Менялись только начальники, и вот уже три месяца, как ушедшего на повышение Игоря Валентиновича Козлова сменил Вадим Николаевич Волконский…
Даже себе Вероника боялась признаться в том, что причиной ее плохого настроения и недовольства собственной внешностью был именно Вадим Николаевич. «Сорок лет нос ее устраивал, а сейчас вдруг перестал», – ворчала по этому поводу мама, а Вероника взрывалась в ответ: «Не сорок, а тридцать четыре!», на что получала в ответ: «Где тридцать четыре, там и сорок…».
Вероника Симакова привыкла к своей размеренной и спокойной жизни вдвоем с мамой в небольшой двухкомнатной квартирке на третьем этаже старого панельного дома, где провела всю свою жизнь, и где все было таким родным и знакомым, даже песочница за окном. В этой песочнице Вероничка играла в детстве, а когда повзрослела, то мечтала, что когда-нибудь здесь будут лепить куличики и ее собственные отпрыски. Но время шло, а наследников не предвиделось.

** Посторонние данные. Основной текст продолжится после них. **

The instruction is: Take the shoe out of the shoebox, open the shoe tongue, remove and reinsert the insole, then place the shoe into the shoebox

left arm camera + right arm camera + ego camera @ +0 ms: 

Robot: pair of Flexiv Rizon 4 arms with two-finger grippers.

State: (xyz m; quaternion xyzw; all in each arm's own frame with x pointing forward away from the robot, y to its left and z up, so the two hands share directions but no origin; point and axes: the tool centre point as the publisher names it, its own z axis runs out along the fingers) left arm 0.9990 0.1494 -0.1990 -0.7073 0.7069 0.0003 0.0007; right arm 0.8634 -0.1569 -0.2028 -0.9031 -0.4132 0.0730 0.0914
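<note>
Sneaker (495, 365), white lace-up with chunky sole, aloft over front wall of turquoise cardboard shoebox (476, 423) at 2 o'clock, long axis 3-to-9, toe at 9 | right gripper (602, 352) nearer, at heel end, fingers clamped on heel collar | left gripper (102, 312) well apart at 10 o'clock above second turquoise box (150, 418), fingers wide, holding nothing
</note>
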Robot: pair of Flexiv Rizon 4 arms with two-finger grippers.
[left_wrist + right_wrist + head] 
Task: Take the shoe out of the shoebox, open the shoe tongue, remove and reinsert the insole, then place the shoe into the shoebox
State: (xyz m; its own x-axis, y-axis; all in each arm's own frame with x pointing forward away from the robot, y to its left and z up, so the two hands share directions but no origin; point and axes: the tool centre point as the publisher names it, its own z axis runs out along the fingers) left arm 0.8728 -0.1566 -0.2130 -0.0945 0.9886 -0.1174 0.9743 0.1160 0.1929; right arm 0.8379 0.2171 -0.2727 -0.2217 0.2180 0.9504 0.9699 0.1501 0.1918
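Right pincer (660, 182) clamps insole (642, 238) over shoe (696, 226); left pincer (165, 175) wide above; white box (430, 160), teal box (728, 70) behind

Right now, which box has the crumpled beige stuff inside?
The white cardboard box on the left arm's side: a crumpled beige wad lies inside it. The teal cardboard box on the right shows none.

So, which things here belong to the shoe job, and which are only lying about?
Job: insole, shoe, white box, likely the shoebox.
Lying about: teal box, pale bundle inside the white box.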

Кажется, даже мама уже смирилась с тем, что не дождется внуков, а Вероника и подавно поставила на себе в этом смысле большой и жирный крест…
Девушка распахнула шкаф и с тоской оглядела свои вещи, аккуратно развешенные по плечикам. Нет, ничего подходящего к сегодняшнему случаю ей здесь не найти! Все какое-то стариковское, унылое, надоевшее – даже сравнительно новый бежевый костюм. Последний раз Вероника надевала его на празднование Нового года в родном коллективе: прямая юбка по колено, удлиненный пиджак, застегивающийся на аляпистую блестящую пуговицу…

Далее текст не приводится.